Exercise prompt: Repeat the material exactly, every line of it.

---

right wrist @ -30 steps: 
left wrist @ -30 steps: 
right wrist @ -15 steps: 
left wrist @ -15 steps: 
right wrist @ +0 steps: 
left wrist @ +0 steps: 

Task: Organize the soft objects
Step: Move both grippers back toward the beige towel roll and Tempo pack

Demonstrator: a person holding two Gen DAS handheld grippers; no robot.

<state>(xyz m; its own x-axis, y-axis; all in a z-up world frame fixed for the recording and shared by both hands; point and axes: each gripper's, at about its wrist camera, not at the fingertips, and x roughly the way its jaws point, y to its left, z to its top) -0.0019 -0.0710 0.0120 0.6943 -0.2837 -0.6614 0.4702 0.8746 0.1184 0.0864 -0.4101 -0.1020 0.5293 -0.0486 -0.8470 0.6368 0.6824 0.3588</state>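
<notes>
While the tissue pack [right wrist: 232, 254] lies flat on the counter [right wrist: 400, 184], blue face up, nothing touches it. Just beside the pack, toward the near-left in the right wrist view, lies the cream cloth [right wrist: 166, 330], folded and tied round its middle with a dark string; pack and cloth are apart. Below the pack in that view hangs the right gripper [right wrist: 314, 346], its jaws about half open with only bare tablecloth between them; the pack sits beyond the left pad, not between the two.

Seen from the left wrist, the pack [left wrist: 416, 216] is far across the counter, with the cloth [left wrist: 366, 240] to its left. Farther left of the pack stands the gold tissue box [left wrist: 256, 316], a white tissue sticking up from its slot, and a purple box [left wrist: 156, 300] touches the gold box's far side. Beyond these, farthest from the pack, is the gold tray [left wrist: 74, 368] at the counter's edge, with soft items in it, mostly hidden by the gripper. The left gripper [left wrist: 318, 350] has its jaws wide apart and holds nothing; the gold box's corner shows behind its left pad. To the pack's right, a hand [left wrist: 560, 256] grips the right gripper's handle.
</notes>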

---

Result for this task:
right wrist @ -30 steps: 
left wrist @ -30 steps: 
right wrist @ -15 steps: 
left wrist @ -15 steps: 
right wrist @ +0 steps: 
left wrist @ +0 steps: 

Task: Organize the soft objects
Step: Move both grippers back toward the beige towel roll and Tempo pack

Demonstrator: a person holding two Gen DAS handheld grippers; no robot.

<state>(xyz m; its own x-axis, y-axis; all in a z-up world frame fixed for the recording and shared by both hands; point and axes: each gripper's, at about its wrist camera, not at the fingertips, and x roughly the way its jaws point, y to its left, z to its top) -0.0019 -0.0710 0.0120 0.6943 -0.2837 -0.6614 0.4702 0.8746 0.1184 0.0864 -0.4101 -0.1020 0.5293 -0.0486 -0.8470 0.6368 0.6824 0.3588</state>
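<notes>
While the tissue pack [right wrist: 232, 254] lies flat on the counter [right wrist: 400, 184], blue face up, nothing touches it. Just beside the pack, toward the near-left in the right wrist view, lies the cream cloth [right wrist: 166, 330], folded and tied round its middle with a dark string; pack and cloth are apart. Below the pack in that view hangs the right gripper [right wrist: 314, 346], its jaws about half open with only bare tablecloth between them; the pack sits beyond the left pad, not between the two.

Seen from the left wrist, the pack [left wrist: 416, 216] is far across the counter, with the cloth [left wrist: 366, 240] to its left. Farther left of the pack stands the gold tissue box [left wrist: 256, 316], a white tissue sticking up from its slot, and a purple box [left wrist: 156, 300] touches the gold box's far side. Beyond these, farthest from the pack, is the gold tray [left wrist: 74, 368] at the counter's edge, with soft items in it, mostly hidden by the gripper. The left gripper [left wrist: 318, 350] has its jaws wide apart and holds nothing; the gold box's corner shows behind its left pad. To the pack's right, a hand [left wrist: 560, 256] grips the right gripper's handle.
</notes>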

There is nothing more to add to the answer.